È notte, fa molto freddo e sarebbe preferibile muoversi di continuo, per mantenere i muscoli caldi e non cedere alla voglia di mollare tutto e tornare a casa. Ma il nostro obiettivo sono le seppie che si pescano nei mesi invernali con le totanare (egi in giapponese) e di notte. Tutto, in questa tecnica, funziona al rallentatore: l’artificiale guadagna il fondo un centimetro alla volta e appena capiamo che è arrivato alla quota operativa (vedremo tra poco qual è quella giusta), iniziamo il recupero lentissimo; se poi finalmente una seppia attacca la totanara, per evitare che la preda si liberi, bisogna continuare col recupero lento e costante; a questo punto si adagia delicatamente il coppo sulla superficie del mare e si trascina la seppia al suo interno.

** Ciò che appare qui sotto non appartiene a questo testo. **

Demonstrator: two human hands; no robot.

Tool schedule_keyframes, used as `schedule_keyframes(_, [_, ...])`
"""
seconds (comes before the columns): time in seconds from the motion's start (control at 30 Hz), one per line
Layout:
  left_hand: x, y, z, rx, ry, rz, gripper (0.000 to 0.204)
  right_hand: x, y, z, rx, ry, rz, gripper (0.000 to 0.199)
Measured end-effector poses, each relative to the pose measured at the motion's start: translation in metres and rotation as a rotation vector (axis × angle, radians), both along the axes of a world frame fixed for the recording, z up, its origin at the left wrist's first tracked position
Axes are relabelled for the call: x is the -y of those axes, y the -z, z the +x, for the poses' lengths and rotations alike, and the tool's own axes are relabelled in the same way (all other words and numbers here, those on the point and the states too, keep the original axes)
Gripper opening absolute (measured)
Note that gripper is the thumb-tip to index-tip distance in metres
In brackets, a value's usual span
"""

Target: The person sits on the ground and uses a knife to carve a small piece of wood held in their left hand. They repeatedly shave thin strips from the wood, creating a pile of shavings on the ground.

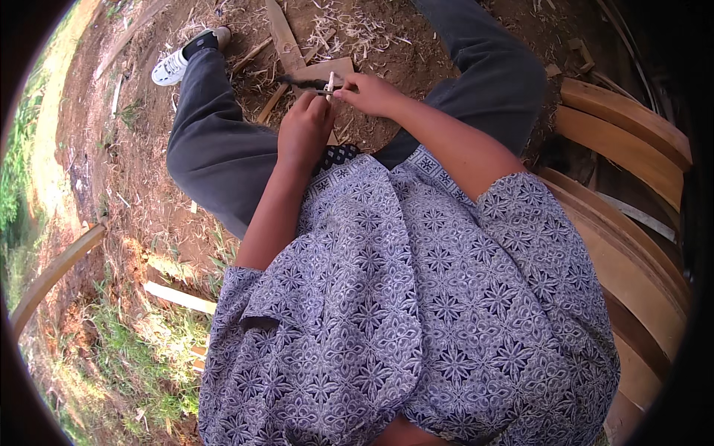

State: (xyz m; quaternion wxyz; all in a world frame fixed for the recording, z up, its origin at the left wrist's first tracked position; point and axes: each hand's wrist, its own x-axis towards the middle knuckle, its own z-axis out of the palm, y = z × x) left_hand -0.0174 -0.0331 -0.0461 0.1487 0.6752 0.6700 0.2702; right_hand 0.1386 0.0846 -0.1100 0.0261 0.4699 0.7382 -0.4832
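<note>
My left hand (303,123) is closed, with its thumb and fingers pinched together at the lower end of a small pale stick (331,80). The stick stands nearly upright between my two hands. From the right, my right hand (367,94) reaches in with its fingertips pressed together beside the stick. A thin dark strip (325,92) crosses the stick at the fingertips; which hand grips it is unclear. Just beyond my left hand is a dark, blurred, elongated thing (301,80) whose kind I cannot make out.
Flat wooden boards (282,37) lie on the brown soil past my hands, among pale wood shavings (364,30). Curved wooden planks (625,141) are stacked along the right. My legs are spread, and a white shoe (171,68) rests at upper left. Grass (141,349) grows at lower left.
</note>
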Motion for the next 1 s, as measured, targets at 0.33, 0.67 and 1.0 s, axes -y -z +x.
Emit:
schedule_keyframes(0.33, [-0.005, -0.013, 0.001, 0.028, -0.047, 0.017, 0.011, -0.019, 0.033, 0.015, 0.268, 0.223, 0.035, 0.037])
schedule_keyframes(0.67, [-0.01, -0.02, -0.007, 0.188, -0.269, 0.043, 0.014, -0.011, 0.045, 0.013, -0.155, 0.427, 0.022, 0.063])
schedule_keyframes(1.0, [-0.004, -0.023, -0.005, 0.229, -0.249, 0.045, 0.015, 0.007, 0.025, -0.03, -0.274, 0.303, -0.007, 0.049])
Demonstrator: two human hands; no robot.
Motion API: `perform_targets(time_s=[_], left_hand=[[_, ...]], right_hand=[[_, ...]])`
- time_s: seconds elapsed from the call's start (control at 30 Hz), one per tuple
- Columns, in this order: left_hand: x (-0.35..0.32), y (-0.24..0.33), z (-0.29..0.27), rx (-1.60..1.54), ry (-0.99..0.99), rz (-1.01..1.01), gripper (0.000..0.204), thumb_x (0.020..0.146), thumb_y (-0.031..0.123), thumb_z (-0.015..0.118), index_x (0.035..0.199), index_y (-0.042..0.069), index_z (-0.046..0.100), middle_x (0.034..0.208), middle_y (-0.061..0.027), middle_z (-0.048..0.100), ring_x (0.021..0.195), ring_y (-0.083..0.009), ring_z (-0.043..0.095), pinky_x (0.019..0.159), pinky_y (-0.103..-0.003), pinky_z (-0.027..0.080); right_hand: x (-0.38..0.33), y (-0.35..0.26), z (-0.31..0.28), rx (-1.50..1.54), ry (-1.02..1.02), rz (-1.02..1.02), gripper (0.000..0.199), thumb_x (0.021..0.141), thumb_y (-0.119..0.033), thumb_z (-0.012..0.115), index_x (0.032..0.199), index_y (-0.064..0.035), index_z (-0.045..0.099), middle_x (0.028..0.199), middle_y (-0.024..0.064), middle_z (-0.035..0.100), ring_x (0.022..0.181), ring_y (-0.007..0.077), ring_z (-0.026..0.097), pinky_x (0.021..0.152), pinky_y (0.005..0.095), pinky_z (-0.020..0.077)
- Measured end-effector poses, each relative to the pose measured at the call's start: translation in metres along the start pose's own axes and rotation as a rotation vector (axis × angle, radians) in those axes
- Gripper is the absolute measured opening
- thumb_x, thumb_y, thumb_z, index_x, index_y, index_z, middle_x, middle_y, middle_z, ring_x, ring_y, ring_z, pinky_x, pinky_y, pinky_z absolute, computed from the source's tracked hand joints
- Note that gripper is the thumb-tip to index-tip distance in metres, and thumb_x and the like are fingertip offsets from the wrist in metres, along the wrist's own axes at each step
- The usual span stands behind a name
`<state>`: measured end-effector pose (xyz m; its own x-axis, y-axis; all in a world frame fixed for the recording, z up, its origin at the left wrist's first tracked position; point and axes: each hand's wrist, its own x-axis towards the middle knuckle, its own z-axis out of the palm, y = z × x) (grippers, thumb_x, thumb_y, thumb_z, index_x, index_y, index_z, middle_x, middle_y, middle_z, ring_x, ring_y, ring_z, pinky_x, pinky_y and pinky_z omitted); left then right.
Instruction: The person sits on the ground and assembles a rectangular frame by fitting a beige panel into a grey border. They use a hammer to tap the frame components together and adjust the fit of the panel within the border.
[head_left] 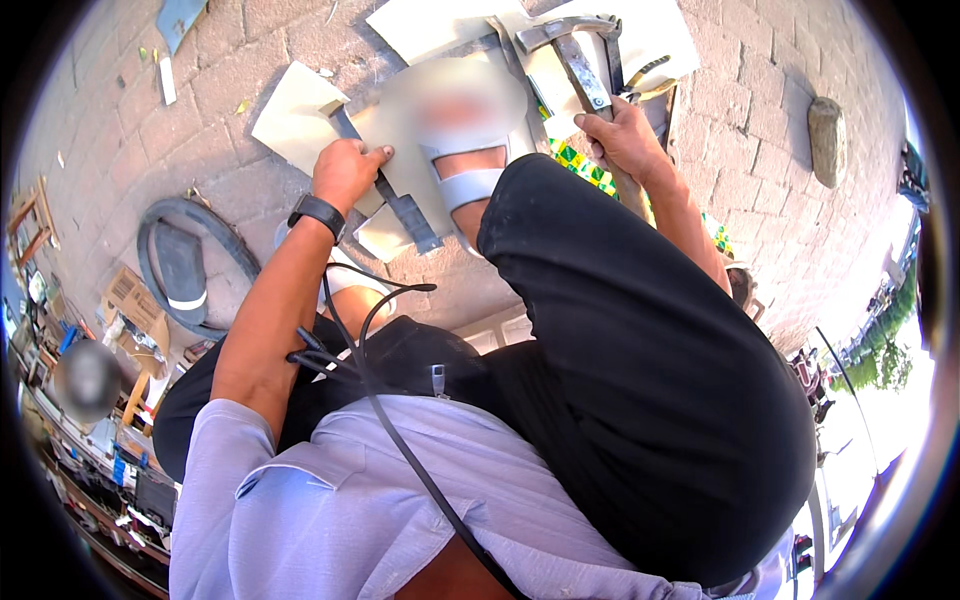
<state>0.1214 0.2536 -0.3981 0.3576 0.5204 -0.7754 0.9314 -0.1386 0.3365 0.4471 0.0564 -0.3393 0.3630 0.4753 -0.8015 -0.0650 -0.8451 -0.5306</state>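
Note:
My left hand [350,172] is closed around the middle of a flat, dark metal bar [408,217]. The bar slants, with a short crosspiece at its far end and a broader end toward me. Farther right, my right hand [630,140] grips a claw hammer [582,72] by its handle. The hammer's head points away from me, over a pale sheet [660,40]. Beside that head lies another metal tool, partly covered, whose kind I cannot make out. Pliers [655,82] with yellow and black handles lie just beyond my right hand. Between my hands is my sandalled foot [470,185].
Pale sheets [290,115] lie on the brick paving [250,70]. At left rests a looped black rubber strip [150,250]; a stone [827,142] sits at right. Green and yellow patterned material [585,165] shows beside my knee. A black cable [400,430] hangs across my body.

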Motion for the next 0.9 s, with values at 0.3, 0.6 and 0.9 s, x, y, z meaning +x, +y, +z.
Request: perform_targets(time_s=[0.3,0.6,0.9], left_hand=[[0.004,-0.007,0.005,-0.042,0.022,0.032,0.044,0.086,0.039,0.072,0.068,-0.001,0.066,0.059,-0.0088,0.065,0.051,-0.0182,0.063,0.055,-0.032,0.05],[0.001,0.0,0.0,-0.072,-0.031,-0.031,0.044,0.085,0.043,0.07,0.071,0.0,0.069,0.062,-0.0112,0.067,0.06,-0.025,0.067,0.064,-0.036,0.052],[0.004,-0.002,0.004,-0.137,-0.023,-0.025,0.04,0.087,0.032,0.074,0.069,-0.002,0.063,0.061,-0.0083,0.064,0.051,-0.0143,0.06,0.051,-0.028,0.049]], right_hand=[[0.011,-0.007,-0.004,-0.071,-0.004,-0.067,0.024,0.091,-0.018,0.068,0.097,0.0017,0.056,0.063,0.0021,0.055,0.051,0.01,0.051,0.047,0.0278,0.0432],[0.012,-0.002,-0.008,-0.083,0.044,-0.031,0.03,0.086,-0.022,0.068,0.1,0.0027,0.059,0.067,0.0053,0.058,0.057,0.0123,0.057,0.053,0.0305,0.0482],[-0.007,0.026,0.003,-0.082,0.06,0.013,0.031,0.087,-0.021,0.068,0.105,0.0027,0.057,0.067,0.0051,0.056,0.055,0.0125,0.054,0.053,0.0302,0.0462]])
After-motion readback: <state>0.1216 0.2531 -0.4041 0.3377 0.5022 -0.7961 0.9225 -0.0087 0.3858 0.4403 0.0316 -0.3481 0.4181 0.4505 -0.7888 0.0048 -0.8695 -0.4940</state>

Questa pesca è un elogio alla lentezza che premia la maestria e la pazienza. Marea e temperatura dell’acqua sono fattori non secondari, ma su tutti, un elemento è imprescindibile se vogliamo godere di molte catture nell’arco di poche ore: la corrente. Le seppie sembrano attivarsi in presenza di questa, come confermano le esperienze dei pescatori che in questi anni si sono dedicati con costanza allo studio dell’eging in “salsa sarda” e che ormai padroneggiano la tecnica. I miei due cari amici Marco Anedda e Marco Cuccu, dedicando preziose ore notturne rubate al sonno, ormai si muovono con destrezza nell’ambiente eging e ci descrivono una paratura semplice da preparare e come usarla al meglio.
Paratura per le seppie - L’idea alla base è che l’artificiale si deve muovere in modo naturale, con un assetto orizzontale e con il cestello degli aghi leggermente inclinato verso il basso. Si utilizza una lenza con sezione intorno allo 0,40. Il moschettone si ingabbia con una brillatura (il raddoppio del filo ottenuto rotolando i due capi di questo con al centro il moschettone) creando un bracciolo lungo circa 15, 20 centimetri. Con un nodo semplice si blocca la brillatura. Una estremità del filo si unisce alla lenza madre. All’altro estremo, lungo 30 cm, si fissa la zavorra, costituita da piombini spaccati. Il bracciolo rimane sempre ben separato dalla lenza madre e in posizione perpendicolare a questa. La paratura può essere preparata anche direttamente sul posto in non più di 5 minuti. Il calcolo della zavorra va fatto osservando le condizioni del momento. Con poca corrente si fissano solo i pallini necessari a trascinare lentamente l’esca verso il fondo; in condizioni di forte corrente la zavorra aumenta. La quota ideale è quella a pochi centimetri dal fondo. E questa paratura ci aiuta a trovarla. Infatti, oltre che conferire alla totanara il giusto assetto, questa configurazione ha una seconda utilità: i pallini di piombo, durante la calata, ci avvertono quando l’esca sta per raggiungere il fondo, evitando che l’egi entri in contatto con questo e minimizzando quindi gli incagli. Non ci resta che individuare i punti nei quali ci sembra che la corrente sia maggiore e lasciare che questa trasporti l’esca, recuperando lenza molto lentamente. Se ci troviamo in un’area portuale, possiamo calare in verticale, a pochi centimetri dal molo e, muovendoci sempre con molta lentezza, recuperare la totanara mantenendola il più possibile in assetto orizzontale. L’attacco della seppia non è violento ma si manifesta con una improvvisa trazione sul filo che deve essere recuperato con calma, senza fretta, lo ribadiamo, lentamente.